You need to disclose the operation of the data/tissue
repository, the specific types of research to be conducted, the conditions
under which the data/specimens will be released to investigators, and
procedures put in place to protect the privacy of the data/specimens.
The IRB will ask what constitutes a new or different study?
There are both patient privacy concerns and property rights
concerns.
Do subjects have the right to revoke their consent to
future uses? Note that if the data has been de-identified, then it is
effectively impossible to remove the data.
NCI informed consent allows patients to check yes or no to
three questions (see web link).
Commercialization of data/materials
Sometimes universities and companies can make money by
patenting and licensing technologies derived from tissues. Even data alone
might have commercial value. Asking a research subject to waive their
commercial rights is exculpatory language, which is forbidden in the federal
regulations. There have been several examples of litigation over
commercialization of research products.
Greenberg v. Miami Children's Hospital. Miami
Children's applied for a patent on some work derived from research performed by
volunteers. Some of these volunteers were upset because they freely sacrificed
their time and endured many inconveniences, risks, and discomforts. They did
this because they wanted to help other patients with disease and not to enrich
Miami Children's Hospital. The court held that failure to gain consent of
patients on Canavan's disease on the commercialization of research products
represented unjust enrichment.
Washington University v. Catalona. Bill Catalona
wanted to take specimens and information from patients he recruited while
working at Washington University when he left for Northwestern University. He
sent a letter to all his patients (without clearing it first with Washington
University) asking them to sign a consent statement allowing him to keep their
tissues and to continue treating them.
Tilousi v. Arizona State University. Members of the
Havasupai Indian tribe donated blood samples that were taken during a diabetes
study and later used them without permission and without adequate IRB oversight
in unrelated studies of schizophrenia, inbreeding, and theories regarding the
migration of humans to North America, resulting in 23 scholarly papers and 15
publications.
HIPAA requires compound authorization.
Most Clinical Trial Agreements protect the proprietary
information from the company but do not impose a requirement in return on the
company to protect confidential information from the patients. If your informed
consent promises privacy and confidentiality, and you do not seek restrictions
in the CTA, then you are misrepresenting
De-identification removes the right of revocation and
prevents tracing.
Data/materials collected during standard of care
potentially falls under a different standard.
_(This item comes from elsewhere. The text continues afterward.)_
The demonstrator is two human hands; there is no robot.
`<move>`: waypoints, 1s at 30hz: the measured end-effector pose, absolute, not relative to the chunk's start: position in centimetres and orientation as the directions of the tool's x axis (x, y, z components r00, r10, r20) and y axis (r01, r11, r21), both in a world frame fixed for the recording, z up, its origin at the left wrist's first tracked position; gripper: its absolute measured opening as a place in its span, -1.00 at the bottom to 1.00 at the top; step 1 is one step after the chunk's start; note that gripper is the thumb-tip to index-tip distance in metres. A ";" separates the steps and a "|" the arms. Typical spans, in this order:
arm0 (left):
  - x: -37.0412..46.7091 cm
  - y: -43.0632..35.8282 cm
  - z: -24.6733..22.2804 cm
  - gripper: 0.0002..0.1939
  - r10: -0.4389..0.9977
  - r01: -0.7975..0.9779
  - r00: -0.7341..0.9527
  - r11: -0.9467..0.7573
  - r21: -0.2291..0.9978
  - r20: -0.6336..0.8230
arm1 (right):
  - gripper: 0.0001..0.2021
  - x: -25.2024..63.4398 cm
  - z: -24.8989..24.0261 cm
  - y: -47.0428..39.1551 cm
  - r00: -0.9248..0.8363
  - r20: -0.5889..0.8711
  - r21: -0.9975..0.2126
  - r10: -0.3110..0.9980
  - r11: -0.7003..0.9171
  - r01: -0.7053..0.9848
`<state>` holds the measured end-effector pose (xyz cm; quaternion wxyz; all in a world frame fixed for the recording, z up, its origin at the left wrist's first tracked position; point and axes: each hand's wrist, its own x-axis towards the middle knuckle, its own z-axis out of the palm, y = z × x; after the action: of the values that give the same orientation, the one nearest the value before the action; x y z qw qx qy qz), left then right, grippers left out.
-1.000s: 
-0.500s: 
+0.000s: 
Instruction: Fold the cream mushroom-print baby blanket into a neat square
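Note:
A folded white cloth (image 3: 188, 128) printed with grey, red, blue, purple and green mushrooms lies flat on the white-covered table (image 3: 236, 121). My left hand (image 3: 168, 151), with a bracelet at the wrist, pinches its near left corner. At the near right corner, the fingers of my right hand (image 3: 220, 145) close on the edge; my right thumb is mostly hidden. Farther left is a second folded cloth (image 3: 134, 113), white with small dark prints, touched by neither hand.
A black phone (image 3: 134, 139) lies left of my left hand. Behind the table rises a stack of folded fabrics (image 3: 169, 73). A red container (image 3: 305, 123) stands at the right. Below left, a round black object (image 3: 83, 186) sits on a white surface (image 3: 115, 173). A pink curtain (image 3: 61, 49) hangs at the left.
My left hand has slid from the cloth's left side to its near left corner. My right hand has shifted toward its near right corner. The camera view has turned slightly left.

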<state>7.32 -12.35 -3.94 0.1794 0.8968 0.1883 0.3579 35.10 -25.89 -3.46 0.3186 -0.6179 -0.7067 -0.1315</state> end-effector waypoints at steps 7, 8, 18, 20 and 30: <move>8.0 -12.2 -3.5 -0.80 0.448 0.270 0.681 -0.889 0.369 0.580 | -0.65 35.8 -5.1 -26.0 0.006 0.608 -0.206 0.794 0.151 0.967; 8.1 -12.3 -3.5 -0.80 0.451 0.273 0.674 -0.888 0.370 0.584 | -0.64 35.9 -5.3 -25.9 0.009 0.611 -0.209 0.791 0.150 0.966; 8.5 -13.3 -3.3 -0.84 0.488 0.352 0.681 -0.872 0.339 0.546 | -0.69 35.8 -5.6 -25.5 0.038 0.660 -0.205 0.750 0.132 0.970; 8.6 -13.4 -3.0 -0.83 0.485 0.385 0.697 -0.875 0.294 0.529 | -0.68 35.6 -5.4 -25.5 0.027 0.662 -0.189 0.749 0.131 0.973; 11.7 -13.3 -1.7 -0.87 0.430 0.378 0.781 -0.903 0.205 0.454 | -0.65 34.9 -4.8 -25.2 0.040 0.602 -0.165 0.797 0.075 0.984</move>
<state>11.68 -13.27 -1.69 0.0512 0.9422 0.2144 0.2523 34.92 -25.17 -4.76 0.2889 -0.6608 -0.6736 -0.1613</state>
It's more important than ever to have clear and
understandable informed consent forms because if you are sued, it will be
scrutinized by a judge and/or jury with a typical lay person's understanding of
the issues.
If you store records of your own practice in a separate
location, then be careful. Even if you do nothing "researchy" with the data
right away, you should submit a general databanking protocol to the IRB with
continuing review every year. The protocol would describe how you will store
the records, what information will be stored, and what security measures you
will implement to insure privacy. You should specify in braod terms how you
think the data will be used, though you might not know enough to specify the
proposed research in any great detail. Perhaps more important would be to state
the things that you would NOT do.
Hold, store, catalog, replenishing, You will need
prospective consent. Security and privacy protections. Before you do launch a
specific study, you promise or pledge to come back to the IRB for approval
first.
The consent form would explain the purpose of the databank,
what the risks are, and describe the categories of future use.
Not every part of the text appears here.